* _RECORDS PROVIDED_:
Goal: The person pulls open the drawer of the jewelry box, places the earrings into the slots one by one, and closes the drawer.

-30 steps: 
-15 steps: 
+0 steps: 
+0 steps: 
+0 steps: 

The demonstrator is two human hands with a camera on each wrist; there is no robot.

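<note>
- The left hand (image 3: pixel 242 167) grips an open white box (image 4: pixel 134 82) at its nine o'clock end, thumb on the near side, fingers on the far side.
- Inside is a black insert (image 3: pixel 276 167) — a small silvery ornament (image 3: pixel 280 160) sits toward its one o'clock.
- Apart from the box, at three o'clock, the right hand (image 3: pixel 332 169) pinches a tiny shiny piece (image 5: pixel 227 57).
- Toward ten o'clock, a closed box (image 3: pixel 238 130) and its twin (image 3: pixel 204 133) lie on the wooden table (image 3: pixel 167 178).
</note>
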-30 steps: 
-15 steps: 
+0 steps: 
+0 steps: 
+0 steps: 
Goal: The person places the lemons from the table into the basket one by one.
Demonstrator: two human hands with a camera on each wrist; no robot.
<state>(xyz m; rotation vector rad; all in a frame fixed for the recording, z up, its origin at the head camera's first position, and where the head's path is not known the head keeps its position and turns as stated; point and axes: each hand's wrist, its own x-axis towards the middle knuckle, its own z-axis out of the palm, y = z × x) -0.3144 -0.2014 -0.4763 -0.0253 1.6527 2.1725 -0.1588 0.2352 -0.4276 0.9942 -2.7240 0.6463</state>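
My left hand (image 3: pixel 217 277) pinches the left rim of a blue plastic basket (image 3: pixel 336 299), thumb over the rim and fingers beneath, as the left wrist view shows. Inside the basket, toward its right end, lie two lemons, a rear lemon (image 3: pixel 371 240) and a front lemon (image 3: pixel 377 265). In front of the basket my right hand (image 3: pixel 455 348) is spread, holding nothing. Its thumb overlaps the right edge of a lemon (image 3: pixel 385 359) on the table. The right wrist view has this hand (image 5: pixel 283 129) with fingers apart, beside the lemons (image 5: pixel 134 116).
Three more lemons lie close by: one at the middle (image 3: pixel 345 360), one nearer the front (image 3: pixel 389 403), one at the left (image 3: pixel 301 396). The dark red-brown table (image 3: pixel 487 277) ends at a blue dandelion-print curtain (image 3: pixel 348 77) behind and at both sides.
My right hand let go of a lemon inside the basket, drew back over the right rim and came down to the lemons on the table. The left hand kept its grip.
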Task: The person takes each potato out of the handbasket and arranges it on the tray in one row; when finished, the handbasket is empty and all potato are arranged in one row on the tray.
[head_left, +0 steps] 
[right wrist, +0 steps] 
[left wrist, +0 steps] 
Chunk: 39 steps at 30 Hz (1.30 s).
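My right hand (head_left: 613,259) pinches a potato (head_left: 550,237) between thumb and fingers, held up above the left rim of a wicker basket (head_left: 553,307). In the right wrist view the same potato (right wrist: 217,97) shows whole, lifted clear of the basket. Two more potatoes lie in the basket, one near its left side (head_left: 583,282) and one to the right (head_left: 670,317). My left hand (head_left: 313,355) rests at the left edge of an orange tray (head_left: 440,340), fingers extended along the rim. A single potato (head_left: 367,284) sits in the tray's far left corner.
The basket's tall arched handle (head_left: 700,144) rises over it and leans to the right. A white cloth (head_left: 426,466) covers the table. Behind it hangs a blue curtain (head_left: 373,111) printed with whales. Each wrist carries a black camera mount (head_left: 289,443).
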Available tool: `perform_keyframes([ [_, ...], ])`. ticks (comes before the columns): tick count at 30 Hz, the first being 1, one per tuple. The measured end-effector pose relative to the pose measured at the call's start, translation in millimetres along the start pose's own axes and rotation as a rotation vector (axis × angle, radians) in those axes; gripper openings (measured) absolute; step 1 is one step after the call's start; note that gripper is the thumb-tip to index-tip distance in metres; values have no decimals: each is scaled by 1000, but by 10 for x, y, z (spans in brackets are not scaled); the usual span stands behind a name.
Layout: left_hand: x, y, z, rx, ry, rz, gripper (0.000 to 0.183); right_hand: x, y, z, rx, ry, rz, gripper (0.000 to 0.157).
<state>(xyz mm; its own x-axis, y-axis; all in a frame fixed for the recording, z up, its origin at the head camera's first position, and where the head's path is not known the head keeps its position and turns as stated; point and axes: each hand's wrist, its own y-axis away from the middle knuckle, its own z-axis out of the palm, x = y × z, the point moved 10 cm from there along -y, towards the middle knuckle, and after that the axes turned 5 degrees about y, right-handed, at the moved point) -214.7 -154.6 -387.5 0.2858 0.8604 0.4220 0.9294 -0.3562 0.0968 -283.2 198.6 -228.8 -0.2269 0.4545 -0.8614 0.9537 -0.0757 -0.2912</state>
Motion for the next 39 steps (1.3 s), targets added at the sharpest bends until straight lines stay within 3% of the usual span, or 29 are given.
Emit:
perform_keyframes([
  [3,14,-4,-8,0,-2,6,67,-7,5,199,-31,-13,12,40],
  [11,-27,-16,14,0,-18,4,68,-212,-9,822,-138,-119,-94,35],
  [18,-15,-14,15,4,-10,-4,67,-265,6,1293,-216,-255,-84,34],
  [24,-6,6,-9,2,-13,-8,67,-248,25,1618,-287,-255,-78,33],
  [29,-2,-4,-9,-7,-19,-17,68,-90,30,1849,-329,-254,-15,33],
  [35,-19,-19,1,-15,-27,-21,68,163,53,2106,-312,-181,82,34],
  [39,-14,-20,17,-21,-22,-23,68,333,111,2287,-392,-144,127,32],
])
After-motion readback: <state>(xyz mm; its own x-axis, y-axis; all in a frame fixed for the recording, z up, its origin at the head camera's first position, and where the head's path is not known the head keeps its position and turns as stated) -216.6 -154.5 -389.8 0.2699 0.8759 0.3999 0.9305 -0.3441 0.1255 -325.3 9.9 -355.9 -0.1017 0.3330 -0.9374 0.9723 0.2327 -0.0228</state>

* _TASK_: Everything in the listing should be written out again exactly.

* _ANSWER TO THIS TASK_:
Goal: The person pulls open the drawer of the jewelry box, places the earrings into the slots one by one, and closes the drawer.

-30 steps: 
-15 steps: 
+0 steps: 
+0 steps: 
+0 steps: 

The demonstrator is two human hands with a camera on each wrist; there is no robot.

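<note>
- The left hand (image 3: pixel 242 167) grips an open white box (image 4: pixel 134 82) at its nine o'clock end, thumb on the near side, fingers on the far side.
- Inside is a black insert (image 3: pixel 276 167) — a small silvery ornament (image 3: pixel 280 160) sits toward its one o'clock.
- Apart from the box, at three o'clock, the right hand (image 3: pixel 332 169) pinches a tiny shiny piece (image 5: pixel 227 57).
- Toward ten o'clock, a closed box (image 3: pixel 238 130) and its twin (image 3: pixel 204 133) lie on the wooden table (image 3: pixel 167 178).
</note>
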-30 steps: 
-15 steps: 
+0 steps: 
+0 steps: 
+0 steps: 
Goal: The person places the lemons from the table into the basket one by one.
Demonstrator: two human hands with a camera on each wrist; no robot.
<state>(xyz m; rotation vector rad; all in a frame fixed for the recording, z up, its origin at the head camera's first position, and where the head's path is not known the head keeps its position and turns as stated; point and axes: each hand's wrist, its own x-axis towards the middle knuckle, its own z-axis out of the palm, y = z × x) -0.3144 -0.2014 -0.4763 -0.0253 1.6527 2.1725 -0.1588 0.2352 -0.4276 0.9942 -2.7240 0.6463</state>
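My left hand (image 3: pixel 217 277) pinches the left rim of a blue plastic basket (image 3: pixel 336 299), thumb over the rim and fingers beneath, as the left wrist view shows. Inside the basket, toward its right end, lie two lemons, a rear lemon (image 3: pixel 371 240) and a front lemon (image 3: pixel 377 265). In front of the basket my right hand (image 3: pixel 455 348) is spread, holding nothing. Its thumb overlaps the right edge of a lemon (image 3: pixel 385 359) on the table. The right wrist view has this hand (image 5: pixel 283 129) with fingers apart, beside the lemons (image 5: pixel 134 116).
Three more lemons lie close by: one at the middle (image 3: pixel 345 360), one nearer the front (image 3: pixel 389 403), one at the left (image 3: pixel 301 396). The dark red-brown table (image 3: pixel 487 277) ends at a blue dandelion-print curtain (image 3: pixel 348 77) behind and at both sides.
My right hand let go of a lemon inside the basket, drew back over the right rim and came down to the lemons on the table. The left hand kept its grip.
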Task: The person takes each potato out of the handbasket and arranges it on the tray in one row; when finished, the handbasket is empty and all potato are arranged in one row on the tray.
[head_left, +0 steps] 
[right wrist, +0 steps] 
[left wrist, +0 steps] 
Chunk: 39 steps at 30 Hz (1.30 s).
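My right hand (head_left: 613,259) pinches a potato (head_left: 550,237) between thumb and fingers, held up above the left rim of a wicker basket (head_left: 553,307). In the right wrist view the same potato (right wrist: 217,97) shows whole, lifted clear of the basket. Two more potatoes lie in the basket, one near its left side (head_left: 583,282) and one to the right (head_left: 670,317). My left hand (head_left: 313,355) rests at the left edge of an orange tray (head_left: 440,340), fingers extended along the rim. A single potato (head_left: 367,284) sits in the tray's far left corner.
The basket's tall arched handle (head_left: 700,144) rises over it and leans to the right. A white cloth (head_left: 426,466) covers the table. Behind it hangs a blue curtain (head_left: 373,111) printed with whales. Each wrist carries a black camera mount (head_left: 289,443).
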Available tool: `perform_keyframes([ [_, ...], ])`. ticks (comes before the columns): tick count at 30 Hz, the first being 1, one per tuple. The measured end-effector pose relative to the pose measured at the call's start, translation in millimetres along the start pose's own axes and rotation as a rotation vector (axis × angle, radians) in those axes; gripper openings (measured) absolute; step 1 is one step after the call's start; note that gripper is the thumb-tip to index-tip distance in metres; values have no decimals: each is scaled by 1000, but by 10 for x, y, z (spans in brackets are not scaled); the usual span stands behind a name.
Layout: left_hand: x, y, z, rx, ry, rz, gripper (0.000 to 0.183); right_hand: x, y, z, rx, ry, rz, gripper (0.000 to 0.157).
<state>(xyz mm; its own x-axis, y-axis; all in a frame fixed for the recording, z up, its origin at the head camera's first position, and where the head's path is not known the head keeps its position and turns as stated; point and axes: each hand's wrist, its own y-axis away from the middle knuckle, its own z-axis out of the palm, x = y × z, the point moved 10 cm from there along -y, towards the middle knuckle, and after that the axes turned 5 degrees about y, right-handed, at the moved point) -214.7 -154.6 -387.5 0.2858 0.8604 0.4220 0.9294 -0.3562 0.0968 -283.2 198.6 -228.8 -0.2269 0.4545 -0.8614 0.9537 -0.0757 -0.2912</state>
Motion for the next 39 steps (1.3 s), targets added at the sharpest bends until straight lines stay within 3% of the usual span, or 29 are given.
Emit:
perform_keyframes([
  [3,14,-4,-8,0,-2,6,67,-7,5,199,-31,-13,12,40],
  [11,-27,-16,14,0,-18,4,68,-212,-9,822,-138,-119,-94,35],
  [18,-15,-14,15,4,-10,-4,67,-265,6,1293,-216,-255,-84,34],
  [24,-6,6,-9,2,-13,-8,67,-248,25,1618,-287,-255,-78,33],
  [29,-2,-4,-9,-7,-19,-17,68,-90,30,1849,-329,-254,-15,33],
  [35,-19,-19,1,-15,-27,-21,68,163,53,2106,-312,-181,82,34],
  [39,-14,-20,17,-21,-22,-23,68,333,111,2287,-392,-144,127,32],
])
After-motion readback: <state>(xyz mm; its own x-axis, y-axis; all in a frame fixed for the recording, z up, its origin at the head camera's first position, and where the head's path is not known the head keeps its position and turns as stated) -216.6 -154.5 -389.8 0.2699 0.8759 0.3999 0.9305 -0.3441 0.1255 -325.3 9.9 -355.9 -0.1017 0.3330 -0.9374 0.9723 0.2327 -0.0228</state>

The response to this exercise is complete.